Si el reconocimiento de los lectores le llegó puntualmente y permaneció múltiple y crecido en el tiempo con la visión de la imagen que semillara su literatura, no fue menor cuanto a nivel de selectividad cosecharía su obra en término de especiales galardones. Ya nos hemos referido a su primer éxito en la consecución de un premio tan prestigioso y serio con el Nadal (1948) y al también Nacional de Narrativa, que consiguiera por segunda vez (1999) con El hereje, cuando antes (1955) ya se lo habían concedido por Diario de un cazador. Y fue entre uno y otros cuando se fueron sumando los de mayor prestigio que la Universidad y España conceden a sus elegidos. Delibes sería investido media docena de veces como doctor honoris causa por otras tantas universidades, recibiría el Premio Príncipe de Asturias de las Letras (1982); el de las Letras de Castilla y León (1984), el Nacional de las Letras Españolas (1991), el Miguel de Cervantes (1993), etc, etc. El año 1999 le sería concedida, a nivel Nacional, la Medalla de Oro al Mérito del Trabajo, como antes le fuera entregada (1993), con valor de este mismo metal, la que otorga su provincia vallisoletana, y posteriormente, en doble anualidad 2006 – 2009, la de Oro que el Gobierno de Cantabria concede al Mérito Turístico. Volviendo a ser distinguido aquel mismo 2009 con la también de Oro que su tierra, la Autonomía de Castilla y León, premia a los elegidos.

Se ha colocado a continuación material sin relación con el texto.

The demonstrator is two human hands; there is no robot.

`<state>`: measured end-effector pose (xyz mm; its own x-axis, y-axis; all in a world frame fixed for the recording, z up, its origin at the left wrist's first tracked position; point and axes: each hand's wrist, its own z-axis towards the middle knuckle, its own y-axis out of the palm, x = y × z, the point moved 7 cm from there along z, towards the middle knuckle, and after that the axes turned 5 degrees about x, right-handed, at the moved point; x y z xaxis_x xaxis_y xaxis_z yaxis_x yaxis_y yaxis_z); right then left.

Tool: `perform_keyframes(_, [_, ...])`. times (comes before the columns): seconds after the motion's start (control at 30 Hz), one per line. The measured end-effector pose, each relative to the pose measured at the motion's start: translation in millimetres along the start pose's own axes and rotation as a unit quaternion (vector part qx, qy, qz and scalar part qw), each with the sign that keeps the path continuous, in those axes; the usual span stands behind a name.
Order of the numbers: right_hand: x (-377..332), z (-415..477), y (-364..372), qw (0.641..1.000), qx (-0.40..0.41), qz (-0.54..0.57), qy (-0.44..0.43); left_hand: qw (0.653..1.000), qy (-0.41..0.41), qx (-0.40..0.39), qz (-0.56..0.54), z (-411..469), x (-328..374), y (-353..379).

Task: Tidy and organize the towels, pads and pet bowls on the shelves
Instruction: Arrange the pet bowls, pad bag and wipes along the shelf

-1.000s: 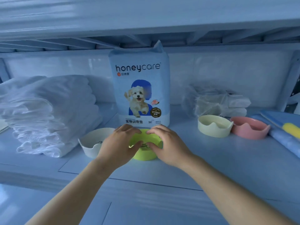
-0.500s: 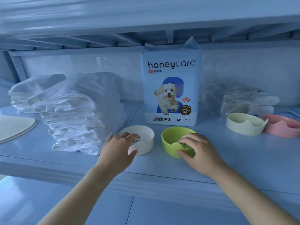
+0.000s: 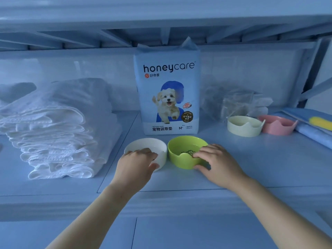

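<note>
The left hand (image 3: 136, 163) grips the white bowl (image 3: 152, 145); the right hand (image 3: 216, 165) grips the green bowl (image 3: 183, 159). The bowls sit side by side, perhaps touching.

sitting: four bowls (image 3: 179, 159) | standing: one pad pack (image 3: 167, 94) | lying: two towel stacks (image 3: 59, 130) | slumping: one plastic bag (image 3: 233, 103)
</note>
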<state>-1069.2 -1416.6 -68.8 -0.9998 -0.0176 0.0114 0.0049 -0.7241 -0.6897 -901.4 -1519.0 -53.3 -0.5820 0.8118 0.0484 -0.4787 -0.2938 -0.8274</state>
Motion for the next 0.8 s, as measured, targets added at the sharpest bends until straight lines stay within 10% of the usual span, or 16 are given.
perform_keyframes(0.8, [165.3, -8.8, -117.6, 0.989, 0.139, -0.019, 0.053, 0.986, 0.110, 0.113, -0.050, 119.5, 158.8, 15.6])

Es cierto que se le resistió (¿podíamos escribir que se le negó?) el Nobel; pero estamos seguros que Delibes no lo echó en falta ni se resintió por ello. Su obra era y es más selecta y superior en calidad a la de muchos que antes y en su tiempo lo alcanzaron. La Academia sueca se lo ha perdido. Además qué mejor Premio Nobel puede recibir un escritor que, siendo justo, humano, culto, ecuánime, sencillo y grandioso en su quehacer, se supo leído y admirado por las grandes minorías selectas a las que siempre dirigiera su obra; minorías, éstas, que luego, como despedida, en la sana expresión del pueblo que sabe lo que quiere y a quien ama, se echaron masiva y silenciosamente a la calle para darle el último adiós a quien verdaderamente admiraban y querían.